À l'autre bout du fil, Jeremy Kenemy parle sans aucune trace d'essoufflement dans la voix. Pourtant, le vice-président de la société immobilière Jones Lang LaSalle à Montréal travaille tout en marchant sur un tapis roulant - ce qu'on appelle le «bureau actif». Il est vrai qu'il ne file pas à toute allure: le tapis est réglé à une vitesse de 1,5 km/h. Mais le seul fait de marcher est suffisant pour qu'il en ressente les bienfaits tant sur sa santé que sur sa performance au boulot.

«Être assis toute la journée me fatiguait, ce qui n'est pas normal pour une personne aussi sportive que moi, raconte l'homme de 41 ans, qui travaille à son bureauactif depuis quatre ans. Aujourd'hui, je marche de six à sept heures par jour. J'ai plus d'énergie, je suis de meilleure humeur et je suis plus concentré.»

Ce n'est pas qu'une impression: le bureau actif stimule réellement l'attention, de même que la mémoire, selon une étude du Tech3Lab de HEC Montréal. On y a comparé un groupe de personnes assises à un autre d'utilisateurs du bureau actif. Pendant 40 minutes, tous devaient lire un texte tout en étant interrompus par la réception de courriels. À la fin, on évaluait ce qu'ils avaient retenu de leur lecture à l'aide d'un test écrit et on mesurait leur attention en les soumettant à un électroencéphalogramme. Résultat: les marcheurs ont mieux réussi que les autres.

Après coup, les marcheurs ont révélé se sentir eux-mêmes plus attentifs, un facteur important, selon Élise Labonté-LeMoyne, la chercheuse postdoctorale qui a dirigé le projet. «Le fait de se percevoir meilleur est un sentiment indispensable pour motiver les gens à adopter une nouvelle technologie», observe-t-elle.

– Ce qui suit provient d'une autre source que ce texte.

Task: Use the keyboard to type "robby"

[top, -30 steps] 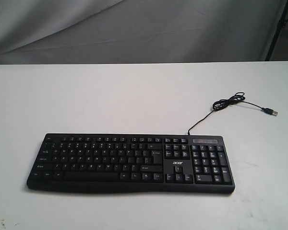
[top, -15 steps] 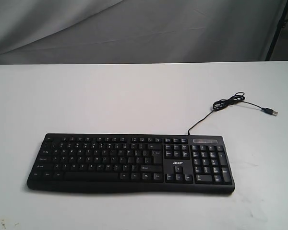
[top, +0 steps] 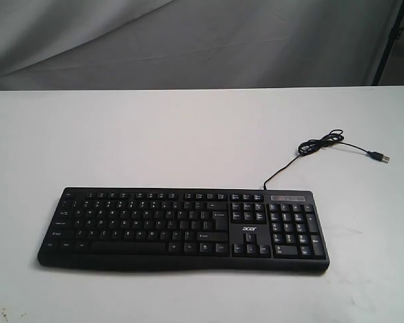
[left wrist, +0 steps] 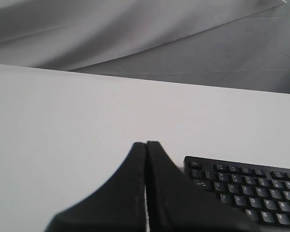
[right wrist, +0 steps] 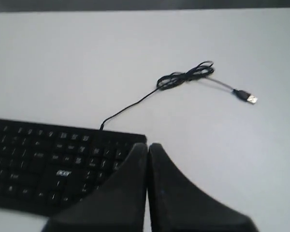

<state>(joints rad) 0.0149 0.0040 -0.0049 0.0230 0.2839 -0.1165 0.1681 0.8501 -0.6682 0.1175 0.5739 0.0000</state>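
On the table [top: 188, 134], toward the near edge and set crosswise: the keyboard [top: 155, 229], number pad [top: 295, 229] at the right end. From its back edge, running away and rightward: the cable [top: 281, 169], bunched into a coil [top: 320, 142] behind that end, plug [top: 382, 158] farther right.

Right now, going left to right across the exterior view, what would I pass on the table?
On the keyboard: letter keys → acer logo → number pad; then, beyond its right end, the USB plug.
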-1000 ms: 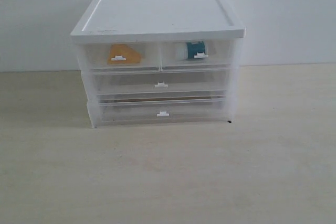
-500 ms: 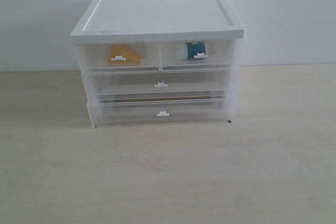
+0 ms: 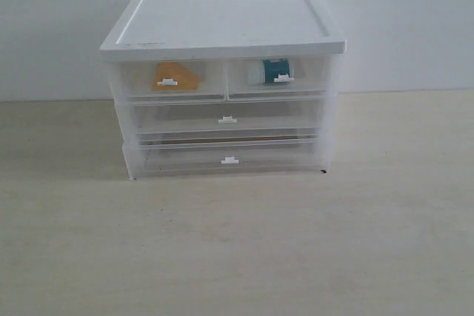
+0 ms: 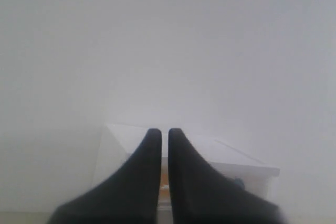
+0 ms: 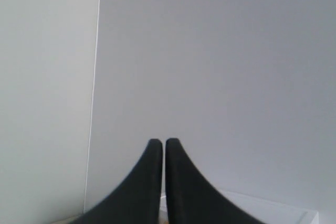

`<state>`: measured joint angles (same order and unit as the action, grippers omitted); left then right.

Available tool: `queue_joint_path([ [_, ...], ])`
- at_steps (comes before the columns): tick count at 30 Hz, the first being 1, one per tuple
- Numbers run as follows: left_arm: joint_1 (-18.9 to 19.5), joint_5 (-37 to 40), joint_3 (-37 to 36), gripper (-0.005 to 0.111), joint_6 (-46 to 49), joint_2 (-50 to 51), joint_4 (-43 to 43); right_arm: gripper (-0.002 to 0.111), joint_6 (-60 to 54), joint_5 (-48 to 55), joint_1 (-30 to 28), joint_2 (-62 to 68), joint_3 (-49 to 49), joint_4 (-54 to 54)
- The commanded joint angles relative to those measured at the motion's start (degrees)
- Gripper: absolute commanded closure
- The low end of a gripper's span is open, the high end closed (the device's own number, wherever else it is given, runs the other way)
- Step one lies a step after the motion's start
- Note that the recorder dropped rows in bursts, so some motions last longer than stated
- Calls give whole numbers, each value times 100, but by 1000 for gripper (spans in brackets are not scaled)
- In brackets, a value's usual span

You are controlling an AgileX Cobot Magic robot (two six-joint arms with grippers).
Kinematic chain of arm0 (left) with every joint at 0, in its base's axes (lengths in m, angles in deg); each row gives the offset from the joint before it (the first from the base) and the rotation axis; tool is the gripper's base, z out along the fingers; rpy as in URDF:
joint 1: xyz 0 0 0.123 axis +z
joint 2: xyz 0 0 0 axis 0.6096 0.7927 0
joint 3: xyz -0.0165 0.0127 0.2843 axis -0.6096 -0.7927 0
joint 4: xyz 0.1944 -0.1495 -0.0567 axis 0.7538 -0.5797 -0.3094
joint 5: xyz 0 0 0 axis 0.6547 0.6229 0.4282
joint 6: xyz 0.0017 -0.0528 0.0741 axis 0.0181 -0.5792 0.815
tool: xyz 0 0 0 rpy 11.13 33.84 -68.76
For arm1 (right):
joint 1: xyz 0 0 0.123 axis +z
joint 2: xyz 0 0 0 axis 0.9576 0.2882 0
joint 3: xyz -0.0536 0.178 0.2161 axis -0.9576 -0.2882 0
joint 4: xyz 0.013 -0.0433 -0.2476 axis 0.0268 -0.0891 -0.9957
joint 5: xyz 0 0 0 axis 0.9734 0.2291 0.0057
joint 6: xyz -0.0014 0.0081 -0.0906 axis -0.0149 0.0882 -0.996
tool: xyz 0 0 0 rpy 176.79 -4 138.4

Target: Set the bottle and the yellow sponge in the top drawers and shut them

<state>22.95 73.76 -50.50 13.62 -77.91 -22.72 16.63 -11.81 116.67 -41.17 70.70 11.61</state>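
The yellow sponge (image 3: 176, 75) lies inside the left top drawer (image 3: 172, 81), which is pushed in. The bottle (image 3: 271, 71), white with a teal label, lies inside the right top drawer (image 3: 278, 78), also pushed in. Neither gripper shows in the exterior view. In the left wrist view my left gripper (image 4: 165, 132) is shut with nothing between its black fingers, well back from the cabinet (image 4: 231, 158). My right gripper (image 5: 160, 142) is shut and empty, pointing at the wall with a strip of the cabinet top (image 5: 273, 205) below it.
The white-topped cabinet (image 3: 222, 24) stands at the back of a pale table (image 3: 237, 249) against a white wall. Two full-width translucent drawers (image 3: 228, 119) sit shut below the top ones.
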Motion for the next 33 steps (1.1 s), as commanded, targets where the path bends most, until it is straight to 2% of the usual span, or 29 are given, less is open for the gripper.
queue_joint_path([
  [1,1153,20,-21,103,-885,-12,-12,108,20,-13,-6,-27,-27,-29],
  [3,1597,20,-21,103,-1088,-12,-12,108,30,-13,-6,-27,-27,-29],
  [6,2041,32,-21,103,-1077,-12,27,108,30,-13,-6,-27,-27,-29],
  [10,2103,43,-146,103,-855,-12,657,108,30,-13,-6,-27,-27,-29],
  [12,2192,43,-301,103,-113,-12,669,108,30,-13,-6,-27,-27,-29],
  [14,2329,43,-452,103,598,-12,290,108,30,-13,-6,-27,-27,-29],
  [15,2347,148,-452,103,865,-12,111,108,30,-13,-6,-27,-27,-29],
  [19,2299,1751,-452,103,1229,-12,139,108,30,-13,-6,-27,-27,-29],
  [21,2182,2690,-452,103,1951,-12,139,108,30,-13,-6,-27,-27,-29],
  [22,2172,2898,-452,103,2106,-12,125,108,30,-13,-6,-27,-27,-29],
  [27,2172,2852,-452,103,1833,-12,-405,108,30,-13,-6,-27,-27,-29],
  [33,2172,2842,-452,103,1795,-12,-353,108,30,-13,-6,-27,-27,-29],
])
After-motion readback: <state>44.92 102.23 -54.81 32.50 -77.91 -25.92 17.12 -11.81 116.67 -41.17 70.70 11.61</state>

La chaise, aussi nocive que la cigarette

Les résultats de l'étude sont très encourageants, affirme Élise Labonté-LeMoyne, car ils apportent de l'eau au moulin des adeptes du bureau actif. D'autres recherches ont déjà prouvé ses bénéfices pour le tonus musculaire, la dépense calorique, la posture, la circulation sanguine et le métabolisme. «Mais plusieurs se questionnaient sur les répercussions sur la productivité, signale la chercheuse. N'est-il pas distrayant de marcher en travaillant? Voilà qui prouve le contraire.»

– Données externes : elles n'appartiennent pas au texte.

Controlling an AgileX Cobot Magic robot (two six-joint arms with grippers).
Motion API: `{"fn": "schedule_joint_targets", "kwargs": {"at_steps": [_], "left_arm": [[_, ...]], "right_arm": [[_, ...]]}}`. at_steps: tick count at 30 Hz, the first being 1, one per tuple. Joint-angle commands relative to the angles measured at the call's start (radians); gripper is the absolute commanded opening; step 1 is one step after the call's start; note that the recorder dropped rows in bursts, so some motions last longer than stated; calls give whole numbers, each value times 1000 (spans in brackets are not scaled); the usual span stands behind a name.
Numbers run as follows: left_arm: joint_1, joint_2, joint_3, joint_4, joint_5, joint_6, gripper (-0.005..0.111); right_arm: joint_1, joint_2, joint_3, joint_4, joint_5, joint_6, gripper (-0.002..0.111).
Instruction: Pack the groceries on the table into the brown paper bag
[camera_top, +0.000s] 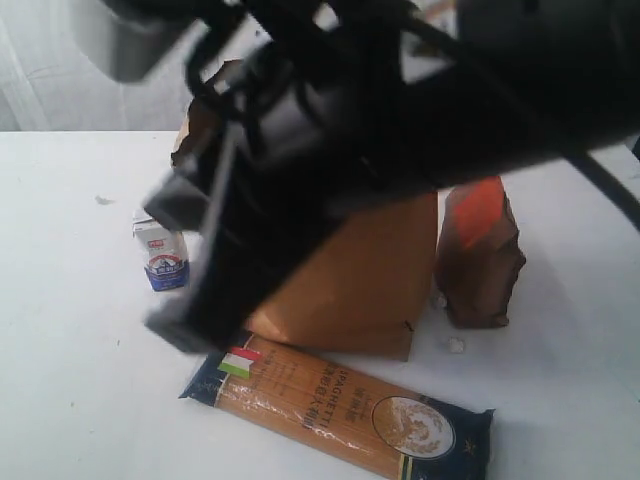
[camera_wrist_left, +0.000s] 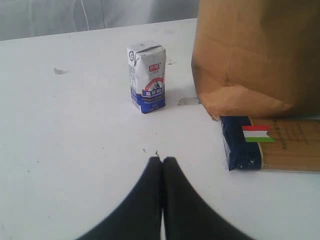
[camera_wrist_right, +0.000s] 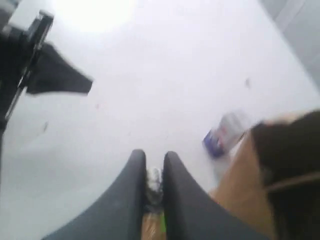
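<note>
The left black pincer is closed on nothing, over the wide white table. The small white and blue milk carton stands upright near the tall brown paper bag. The long spaghetti pack lies flat right by the bag's bottom. The right black pincer is blurry, and I cannot tell if it holds anything.

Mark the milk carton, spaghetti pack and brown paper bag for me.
milk carton (camera_wrist_left: 148, 80): left wrist view, on its printed front face.
spaghetti pack (camera_top: 320, 395): exterior view, on the orange middle of the pack.
brown paper bag (camera_wrist_left: 255, 50): left wrist view, on its creased side wall.
</note>
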Motion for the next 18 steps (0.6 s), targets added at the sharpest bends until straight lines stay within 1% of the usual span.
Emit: {"fn": "schedule_joint_targets", "kwargs": {"at_steps": [1,4,7,9,12,15,18], "left_arm": [[1,-5,5,-2,2,-7,0],[1,-5,5,-2,2,-7,0],[1,-5,5,-2,2,-7,0],[1,-5,5,-2,2,-7,0],[1,-5,5,-2,2,-7,0],[1,-5,5,-2,2,-7,0],[1,-5,5,-2,2,-7,0]], "right_arm": [[9,70,-107,-112,-239,28,0],[-19,107,-185,-132,-354,103,0],[-63,152,-266,-145,-367,195,0],[-113,189,-319,-160,-316,278,0],[-174,249,-401,-193,-173,387,0],[-202,313,-467,-265,-3,404,0],[-218,361,-507,-307,89,406,0]]}}
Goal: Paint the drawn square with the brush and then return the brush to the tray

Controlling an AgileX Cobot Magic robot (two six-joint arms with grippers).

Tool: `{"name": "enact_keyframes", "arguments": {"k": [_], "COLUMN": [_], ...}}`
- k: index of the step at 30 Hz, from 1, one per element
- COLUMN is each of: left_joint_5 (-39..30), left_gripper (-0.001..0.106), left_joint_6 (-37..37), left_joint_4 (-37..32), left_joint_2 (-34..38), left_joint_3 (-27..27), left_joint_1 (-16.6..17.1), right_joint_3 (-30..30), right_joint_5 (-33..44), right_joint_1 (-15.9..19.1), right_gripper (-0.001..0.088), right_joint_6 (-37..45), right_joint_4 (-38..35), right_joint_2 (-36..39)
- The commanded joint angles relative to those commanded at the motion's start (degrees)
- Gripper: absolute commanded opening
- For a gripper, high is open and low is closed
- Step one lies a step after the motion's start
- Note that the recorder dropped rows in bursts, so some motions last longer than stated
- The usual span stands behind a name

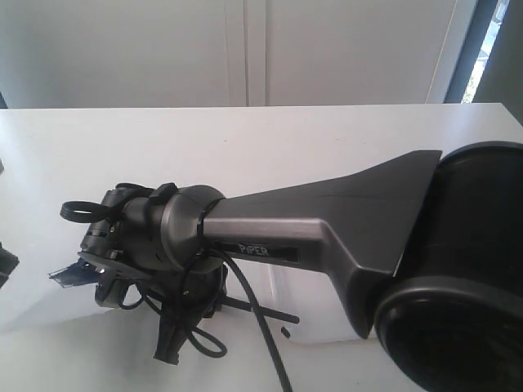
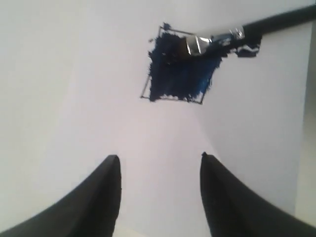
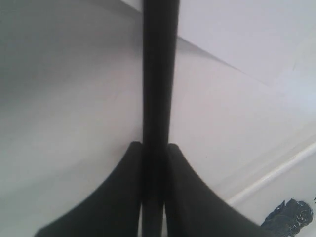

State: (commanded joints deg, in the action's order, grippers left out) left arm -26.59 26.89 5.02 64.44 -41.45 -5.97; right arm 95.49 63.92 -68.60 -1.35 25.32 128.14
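The drawn square [image 2: 178, 73] on the white paper is smeared dark blue across most of its inside; in the exterior view only a blue corner of the square [image 1: 67, 274] shows beside my right wrist. The brush [image 2: 198, 43] lies with its silver ferrule and tip on the square's top edge. My right gripper [image 3: 155, 146] is shut on the brush's black handle [image 3: 159, 74], whose rear end [image 1: 274, 314] sticks out to the right. My left gripper [image 2: 159, 159] is open over bare paper, short of the square and holding nothing. The tray's paint blot [image 3: 292, 217] shows in a corner.
My right arm [image 1: 343, 237] reaches across the white table [image 1: 245, 139] from the right and hides most of the work area. The tray's raised rim [image 3: 276, 171] runs close to the right gripper. The paper's edge [image 3: 222, 60] crosses behind the handle.
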Motion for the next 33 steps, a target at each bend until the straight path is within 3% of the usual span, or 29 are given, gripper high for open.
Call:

Le bureau actif devient une solution de rechange pertinente à la chaise, considérée depuis quelque temps comme aussi nocive pour la santé que la cigarette. En effet, en position assise, le corps hiberne: la circulation sanguine ralentit, le taux de glycémie s'accroît et le niveau de bon cholestérol chute. Les risques de diabète, de maladies cardiovasculaires et de cancer augmentent du même coup, selon les travaux du Dr James Levine, de la clinique Mayo, aux États-Unis. Une étude publiée en 2012 dans la revue Archives of Internal Medicine a établi que les gens assis huit heures par jour courent un risque 15% plus élevé de mourir prématurément. Or, avec la sédentarisation du travail, une large partie de la population a les fesses vissées sur une chaise entre 7,5 et 11 heures par jour.

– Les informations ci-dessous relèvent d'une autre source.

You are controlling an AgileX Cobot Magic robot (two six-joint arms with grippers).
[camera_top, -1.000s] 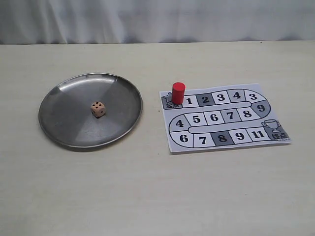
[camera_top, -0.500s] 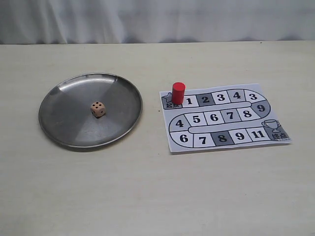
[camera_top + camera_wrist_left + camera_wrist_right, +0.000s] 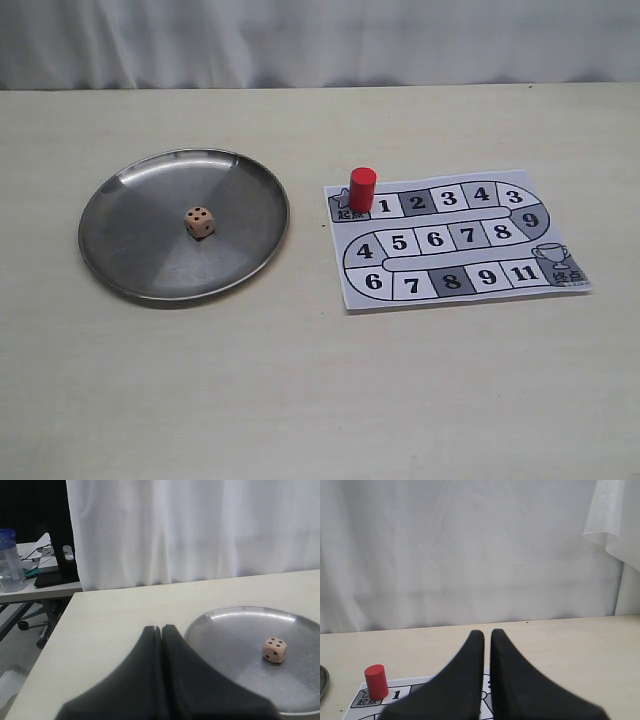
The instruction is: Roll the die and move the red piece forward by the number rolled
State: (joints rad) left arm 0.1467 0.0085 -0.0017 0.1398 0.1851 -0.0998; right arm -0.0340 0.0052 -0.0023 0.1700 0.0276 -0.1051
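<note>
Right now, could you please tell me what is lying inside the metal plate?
Only the die lies in the metal plate, near its middle. The rest of its surface shows bare metal. The die's underside and the spot beneath it are hidden.

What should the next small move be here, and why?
Probably the left hand should open and reach toward the die. The die lies in the metal plate on that arm's side; the hand is shut and short of it, and the red piece stands on the start square.
</note>
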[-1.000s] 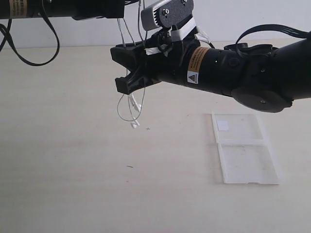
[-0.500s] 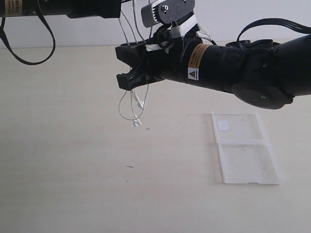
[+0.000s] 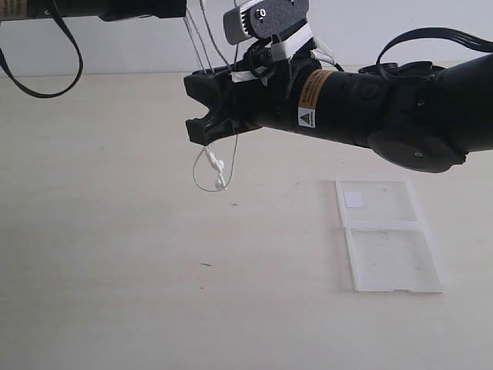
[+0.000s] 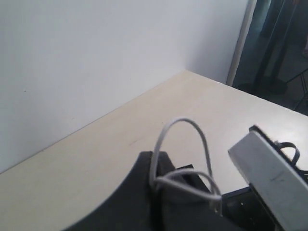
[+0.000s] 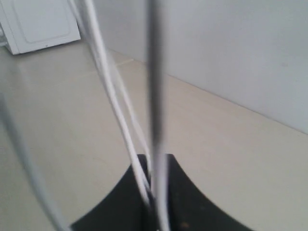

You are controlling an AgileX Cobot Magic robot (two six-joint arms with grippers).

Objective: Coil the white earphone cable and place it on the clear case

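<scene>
Held up by both arms: the white earphone cable (image 3: 219,173). Pinched between the closed fingers of the right gripper (image 5: 154,166), with several white strands running up and away out of the seam. Likewise clamped in the left gripper (image 4: 155,166), jaws together, two small loops arching out above the tips.

In the exterior view, strung steeply from the top edge down to the right arm, itself stretched in from the right and past the middle. Below that grip, dangling in a loose loop with a small white piece near the low end — earbud or remote, too small to tell. Hanging over the worktop (image 3: 115,247), a little left of centre; contact with the surface not possible to judge.

Well apart from all this, on the right side of the worktop: the clear case (image 3: 389,250) — lying flat and open, two halves one behind the other, with a white square sticker (image 3: 353,199) on the far half.
</scene>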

À moins d'avoir des problèmes physiques importants, tout le monde peut utiliser le bureau actif. Certains, comme Jeremy Kenemy, y passent presque toute leur journée de travail. D'autres y grimpent au besoin. C'est le cas de Jill Barker, 55 ans, qui signe des chroniques sur le conditionnement physique dans le quotidien The Gazette. Elle utilise le sien quelques fois par semaine, à raison de séances d'une heure. «Même si je m'entraîne régulièrement, j'ai besoin de marcher en travaillant, ajoute-t-elle. Ça permet de m'aérer l'esprit.»

Élise Labonté-LeMoyne recommande de marcher une heure en matinée et une heure en après-midi. Elle-même fait usage du bureau actif de son laboratoire. «C'est un remède garanti contre le coup de barre d'après-midi!», assure-t-elle.

Il est possible d'accomplir la plupart des tâches de bureau en marchant, à l'exception de celles qui exigent un niveau élevé de concentration.

Le bureau actif demeure peu répandu au Québec. Mais ce n'est qu'une question de temps avant qu'on ne l'adopte, croit Élise Labonté-LeMoyne. «Bien sûr, ce n'est pas donné: une bonne machine coûte environ 3000$, convient-elle. Les employeurs auraient toutefois intérêt à investir dans une telle technologie. Un bon compromis consiste à en acheter quelques-uns, qui seront équipés d'ordinateurs que les employés utiliseront à tour de rôle. En fin de compte, ils économiseraient de l'argent, car des employés en meilleure santé s'absentent moins et sont plus efficaces.»